See our latest analysis for Aran Research & Development (1982)

earnings-and-revenue-history
TASE:ARAN Earnings and Revenue History April 9th 2022

Examining Cashflow Against Aran Research & Development (1982)'s Earnings

One key financial ratio used to measure how well a company converts its profit to free cash flow (FCF) is the accrual ratio. The accrual ratio subtracts the FCF from the profit for a given period, and divides the result by the average operating assets of the company over that time. You could think of the accrual ratio from cashflow as the 'non-FCF profit ratio'.

That means a negative accrual ratio is a good thing, because it shows that the company is bringing in more free cash flow than its profit would suggest. While having an accrual ratio above zero is of little concern, we do think it's worth noting when a company has a relatively high accrual ratio. Notably, there is some academic evidence that suggests that a high accrual ratio is a bad sign for near-term profits, generally speaking.

For the year to December 2021, Aran Research & Development (1982) had an accrual ratio of 0.68. As a general rule, that bodes poorly for future profitability. To wit, the company did not generate one whit of free cashflow in that time. In the last twelve months it actually had negative free cash flow, with an outflow of ₪25m despite its profit of ₪10.9m, mentioned above. We saw that FCF was ₪25m a year ago though, so Aran Research & Development (1982) has at least been able to generate positive FCF in the past. One positive for Aran Research & Development (1982) shareholders is that it's accrual ratio was significantly better last year, providing reason to believe that it may return to stronger cash conversion in the future. As a result, some shareholders may be looking for stronger cash conversion in the current year.

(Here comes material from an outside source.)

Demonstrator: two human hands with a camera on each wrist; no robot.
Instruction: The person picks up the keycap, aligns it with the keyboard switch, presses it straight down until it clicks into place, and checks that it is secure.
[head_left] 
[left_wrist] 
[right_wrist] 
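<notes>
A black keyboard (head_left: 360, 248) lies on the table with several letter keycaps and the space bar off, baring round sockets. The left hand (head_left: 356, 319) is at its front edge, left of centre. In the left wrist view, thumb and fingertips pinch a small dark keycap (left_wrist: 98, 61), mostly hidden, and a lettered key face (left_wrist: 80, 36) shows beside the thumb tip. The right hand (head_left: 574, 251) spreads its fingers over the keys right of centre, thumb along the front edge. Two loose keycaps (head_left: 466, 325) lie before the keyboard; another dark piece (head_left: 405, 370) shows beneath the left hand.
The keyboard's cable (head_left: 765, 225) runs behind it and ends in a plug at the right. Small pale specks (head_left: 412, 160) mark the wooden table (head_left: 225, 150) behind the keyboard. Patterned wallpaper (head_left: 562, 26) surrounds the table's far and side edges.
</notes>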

Note: we always recommend investors check balance sheet strength. Click here to be taken to our balance sheet analysis of Aran Research & Development (1982).

Our Take On Aran Research & Development (1982)'s Profit Performance

As we have made quite clear, we're a bit worried that Aran Research & Development (1982) didn't back up the last year's profit with free cashflow. As a result, we think it may well be the case that Aran Research & Development (1982)'s underlying earnings power is lower than its statutory profit. But the happy news is that, while acknowledging we have to look beyond the statutory numbers, those numbers are still improving, with EPS growing at a very high rate over the last year. Of course, we've only just scratched the surface when it comes to analysing its earnings; one could also consider margins, forecast growth, and return on investment, among other factors. So if you'd like to dive deeper into this stock, it's crucial to consider any risks it's facing. Every company has risks, and we've spotted 3 warning signs for Aran Research & Development (1982) (of which 1 is potentially serious!) you should know about.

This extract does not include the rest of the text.